- Strother circa 1962
- Born: February 1, 1930 New York City, US
- Died: September 14, 1974 (aged 44) Haddam, Connecticut, US
- Occupations: Historian, educator

Academic background
- Alma mater: University of Connecticut (BA, MA)
- Thesis: The Underground Railroad in Connecticut from 1830-1850 (1957)
- Academic advisor: Albert E. Van Dusen

Academic work
- Discipline: American history
- Sub-discipline: African American history
- Institutions: University of New Haven
- Notable works: The Underground Railroad in Connecticut (Wesleyan University Press, 1962)

= Horatio Strother =

American historian

Horatio Theodore Strother (February 1, 1930 – September 14, 1974) was an American historian and educator who wrote an influential 1962 book on the Underground Railroad in Connecticut. His teaching career culminated in a professorship at the University of New Haven from the 1960s.

== Early life ==
Strother was born on February 1, 1930, in Harlem to Helen and Theodore Strother. The family was African American. They moved to Middletown, Connecticut, soon after his birth. After moving with his father back to New York City a year later, Strother returned to Middletown in 1943, where he attended Woodrow Wilson High School and participated in football and track and field. A track star, he achieved second place in a statewide running broad jump competition. Strother enlisted in the US Air Force on December 8, 1950, and served four years on active duty in the Korean War.

== Education ==
Strother earned his Bachelor of Arts (1956) and Master of Arts (1957) degrees in history from the University of Connecticut. His thesis, studying the Underground Railroad in Connecticut, was supervised by Albert E. Van Dusen. He was a member of the Phi Alpha Theta history honors society.

== Career ==
After a short stint teaching at Killingworth Elementary School, Strother taught history at the Nathan Hale-Ray High School in Moodus starting in 1959. He quickly became head of the social studies department. He also taught history at South Central Community College in New Haven. By 1963 he was teaching part-time at the University of New Haven, where he received a promotion to assistant professor of history by 1966.

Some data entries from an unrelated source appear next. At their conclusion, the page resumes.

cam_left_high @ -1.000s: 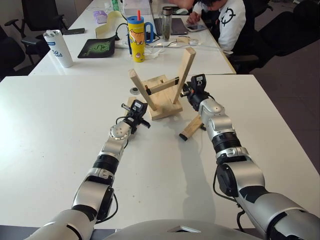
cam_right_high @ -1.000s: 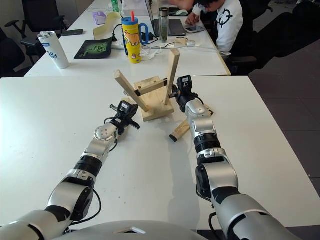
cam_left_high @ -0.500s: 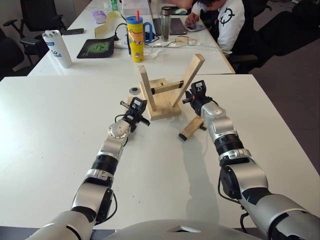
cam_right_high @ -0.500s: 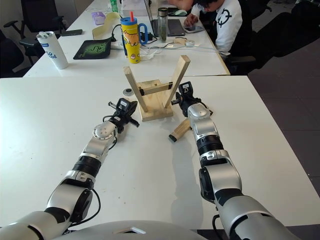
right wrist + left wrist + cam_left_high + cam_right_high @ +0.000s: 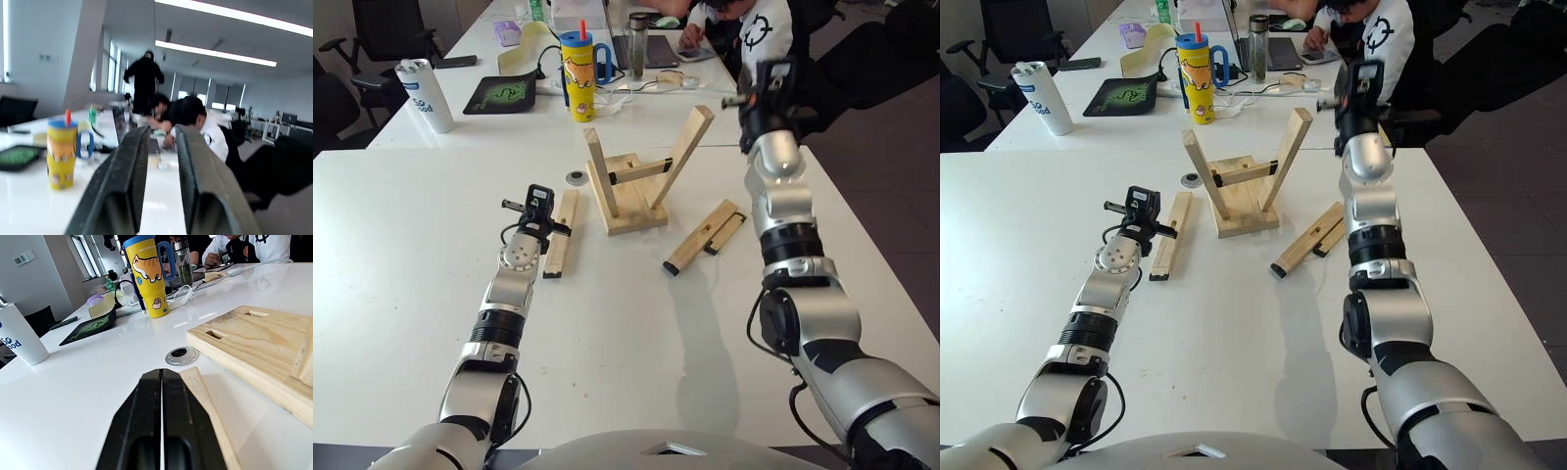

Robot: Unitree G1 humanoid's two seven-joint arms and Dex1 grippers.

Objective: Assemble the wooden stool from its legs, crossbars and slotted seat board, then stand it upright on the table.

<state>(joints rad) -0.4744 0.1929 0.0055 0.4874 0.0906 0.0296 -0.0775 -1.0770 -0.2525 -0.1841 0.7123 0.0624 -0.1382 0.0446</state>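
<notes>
- Table (image 5: 431, 294): white, all parts lie on it.
- Seat (image 5: 638, 213): flat at centre, slotted face up. 2 legs (image 5: 685, 152) stand in it, splayed in a V, crossbar (image 5: 636, 173) joining them.
- Long stick (image 5: 697, 240) w/ short stick (image 5: 725, 233) touching it: flat at 4 o'clock of seat, near it.
- Loose leg (image 5: 560, 233): flat at 9 o'clock of seat, apart from it.
- R gripper (image 5: 770, 72): raised high at 1 o'clock of seat, well apart from parts; fingers (image 5: 124, 176) slightly apart, nothing between.
- L gripper (image 5: 532, 202): low at 9 o'clock, just beside loose leg; fingers (image 5: 142, 411) pressed together, empty.
- Ring (image 5: 576, 178): metal, 10 o'clock of seat.
</notes>
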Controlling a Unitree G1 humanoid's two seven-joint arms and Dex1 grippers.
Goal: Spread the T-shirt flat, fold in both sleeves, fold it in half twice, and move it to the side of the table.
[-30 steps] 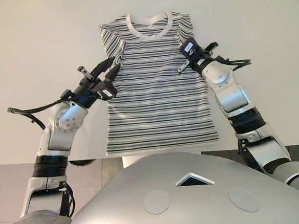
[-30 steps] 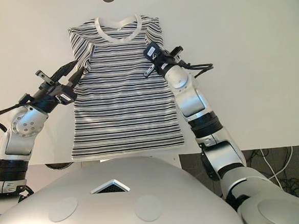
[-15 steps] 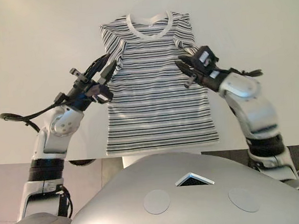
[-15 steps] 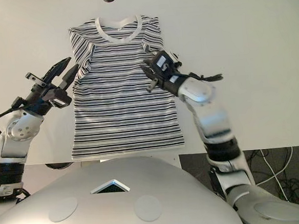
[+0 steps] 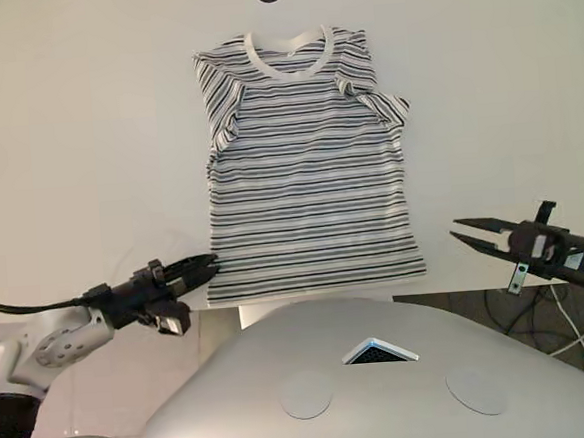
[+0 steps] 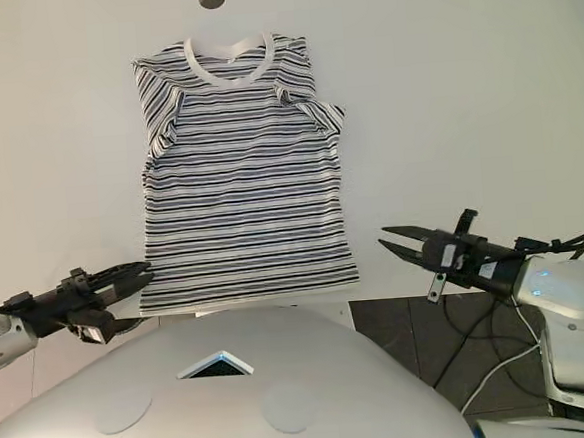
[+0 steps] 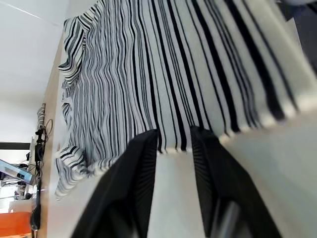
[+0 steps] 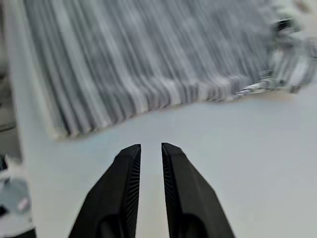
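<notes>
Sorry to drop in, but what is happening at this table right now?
A humanoid robot is folding a striped T-shirt on a white table. The shirt lies flat with both sleeves folded in. The left gripper sits by the hem's left corner, the right gripper off to the hem's right; both are open and empty. The halving folds are not yet done.
</notes>
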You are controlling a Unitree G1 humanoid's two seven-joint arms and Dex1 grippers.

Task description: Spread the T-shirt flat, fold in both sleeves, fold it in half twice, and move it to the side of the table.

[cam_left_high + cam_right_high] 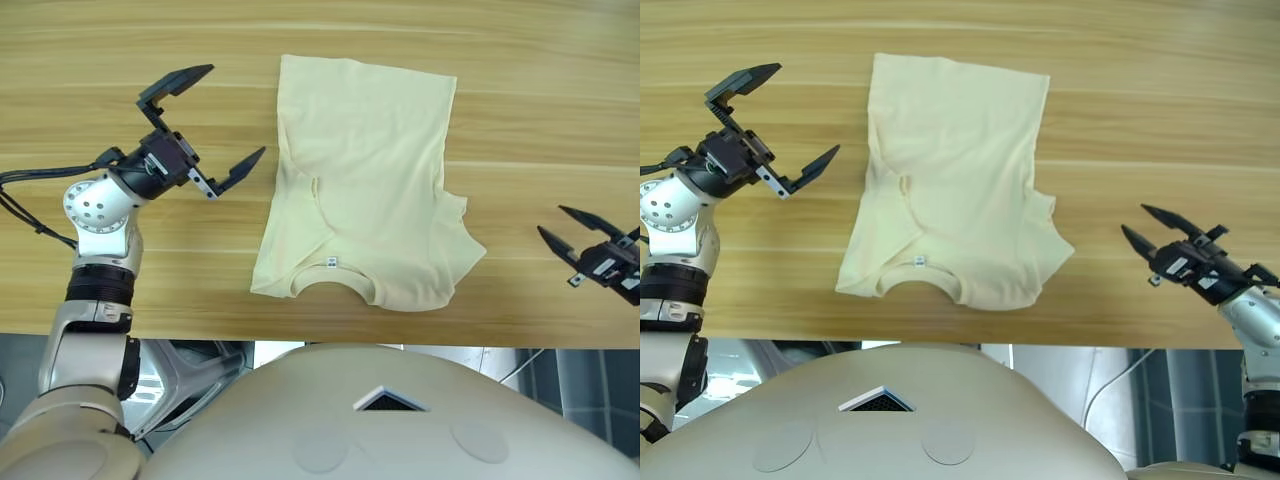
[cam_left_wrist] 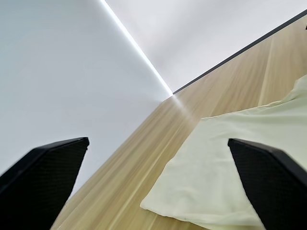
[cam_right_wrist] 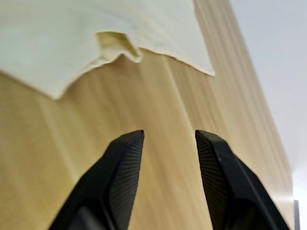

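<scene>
A pale yellow T-shirt (image 1: 365, 180) lies in the middle of the wooden table (image 1: 100, 60), collar toward the near edge, both sleeves folded in over the body. My left gripper (image 1: 222, 122) hovers to the left of the shirt, wide open and holding nothing. My right gripper (image 1: 1136, 226) sits near the front right of the table, open and empty, a short way from the shirt's right sleeve edge (image 3: 115, 45). The shirt's far hem corner (image 2: 163, 206) shows between the left fingers (image 2: 38, 177) in the left wrist view.
The table's near edge (image 1: 200, 343) runs just below the shirt collar. Bare wood stretches on both sides of the shirt and behind it. A white wall (image 2: 72, 72) rises behind the table's far edge.
</scene>
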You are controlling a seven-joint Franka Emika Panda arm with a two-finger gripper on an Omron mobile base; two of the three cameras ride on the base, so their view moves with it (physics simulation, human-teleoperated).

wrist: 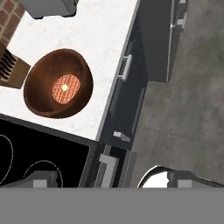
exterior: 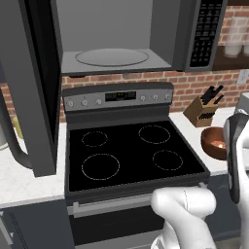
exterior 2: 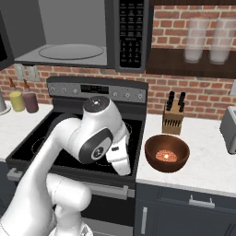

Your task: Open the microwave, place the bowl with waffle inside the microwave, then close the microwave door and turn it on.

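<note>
Jaws stand released, spread to their widest with nothing between them, the gripper (wrist: 111,179) looking down from above the front edge of the stove and the floor beside it, its two finger tips (wrist: 43,178) low in the hand view; going left to right in the left base view, the microwave door (exterior: 34,87) is swung fully open and hangs out to the left, its curved bar handle (exterior: 12,141) toward the camera; next comes the microwave (exterior: 126,34) itself, mounted above the stove, its light grey cavity bare but for the round glass turntable (exterior: 112,57), with the black button panel (exterior: 206,31) at its right; below it sits the black-topped stove (exterior: 131,153) with four burner rings and a row of knobs on its back panel; right of the stove, on the white marble-patterned counter (exterior 2: 203,161), a wooden knife block (exterior 2: 173,117) stands against the brick wall; the bowl (exterior 2: 167,152) rests on that counter just beside the stove's right edge and in front of the knife block, upright, reddish-brown and deep; the waffle (exterior 2: 167,156) lies flat at the bottom of the bowl, small and golden; the gripper is well apart from the bowl, touching nothing.
</note>
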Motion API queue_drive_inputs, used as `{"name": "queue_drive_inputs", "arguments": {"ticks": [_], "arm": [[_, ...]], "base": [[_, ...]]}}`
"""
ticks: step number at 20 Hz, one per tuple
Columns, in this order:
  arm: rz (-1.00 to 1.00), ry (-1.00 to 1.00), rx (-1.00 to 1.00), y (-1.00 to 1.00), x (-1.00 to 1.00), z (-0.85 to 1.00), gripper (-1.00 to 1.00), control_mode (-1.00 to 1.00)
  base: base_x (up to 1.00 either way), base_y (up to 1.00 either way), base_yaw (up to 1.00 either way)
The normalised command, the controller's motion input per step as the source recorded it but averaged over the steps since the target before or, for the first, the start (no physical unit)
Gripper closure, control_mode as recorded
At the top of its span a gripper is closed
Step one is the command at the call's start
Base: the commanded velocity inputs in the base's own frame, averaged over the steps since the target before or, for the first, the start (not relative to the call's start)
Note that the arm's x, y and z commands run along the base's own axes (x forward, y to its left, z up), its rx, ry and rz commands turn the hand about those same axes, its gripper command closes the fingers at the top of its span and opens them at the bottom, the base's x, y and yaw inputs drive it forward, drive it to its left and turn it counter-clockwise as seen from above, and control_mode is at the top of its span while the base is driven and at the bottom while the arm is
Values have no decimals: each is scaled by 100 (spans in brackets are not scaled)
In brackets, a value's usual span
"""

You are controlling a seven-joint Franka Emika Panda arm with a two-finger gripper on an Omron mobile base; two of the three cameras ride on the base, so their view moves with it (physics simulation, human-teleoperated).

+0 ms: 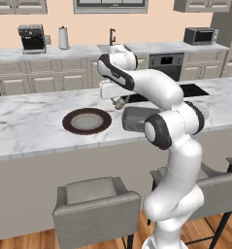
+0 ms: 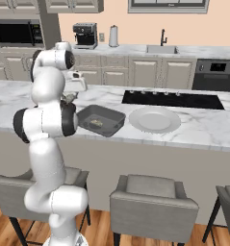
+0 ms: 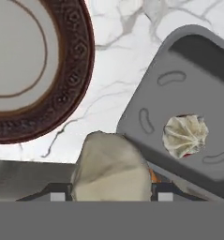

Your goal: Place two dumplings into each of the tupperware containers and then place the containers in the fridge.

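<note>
My gripper [image 1: 118,101] is shut on a beige dumpling [image 3: 111,168], which sits between the fingertips low in the hand view. It hangs over the marble counter, just left of a grey tupperware container [image 1: 137,118]. The gripper [image 2: 70,99] also appears beside the upper arm in the right base view. The container [image 2: 101,120] holds one pleated dumpling [image 3: 185,136] on its floor, also seen as a pale lump [image 2: 97,123]. In the hand view the container's rim [image 3: 146,108] lies just right of the held dumpling.
A dark brown round plate [image 1: 87,120] with a grey centre lies left of the container. A white round plate [image 2: 155,119] lies to the container's right, in front of the black cooktop [image 2: 172,99]. Grey stools [image 1: 95,204] stand below the counter's front edge.
</note>
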Motion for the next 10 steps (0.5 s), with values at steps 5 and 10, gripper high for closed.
{"name": "queue_drive_inputs", "arguments": {"ticks": [5,10], "arm": [[-7,-15,2,-100,7,2,100,-100],[-1,14,8,-89,41,-9,100,-100]], "base": [[0,0,0],[0,0,0]]}}
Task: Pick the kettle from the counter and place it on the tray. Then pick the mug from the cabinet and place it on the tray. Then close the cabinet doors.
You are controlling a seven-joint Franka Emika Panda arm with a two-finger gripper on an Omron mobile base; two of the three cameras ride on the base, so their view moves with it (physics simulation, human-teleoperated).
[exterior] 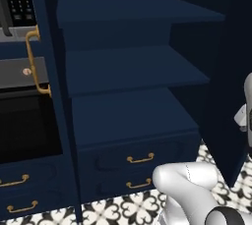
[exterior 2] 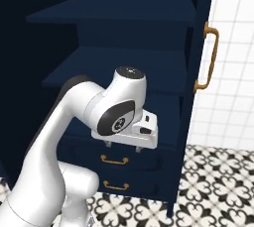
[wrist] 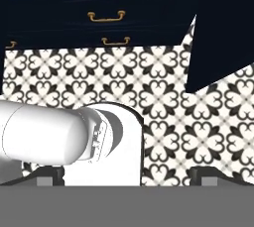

After years of research, Stother published a rewrite of his thesis. He drew on manuscripts and published sources, notably the work of Wilbur Henry Siebert, while also conducting oral history interviews with descendants of Underground Railroad agents and passengers. The Underground Railroad in Connecticut was published by Wesleyan University Press in 1962. Critics tempered praise of Strother's unique take on a long-neglected topic with criticism of his reliance on reminiscences. The book's reputation has grown since its publication—reissued in 2012, it is still in print and is held by more than 1370 libraries worldwide. Strother's book continues to be "regarded as the definitive text on the Underground Railroad in Connecticut."

== Personal life ==
Strother married Joanne Horner in June 1951. The couple lived in Higganum and had five children, one of whom died in infancy in 1961.

Strother drowned on September 14, 1974, while swimming in Hidden Lake near his home. He was survived by his wife and four children.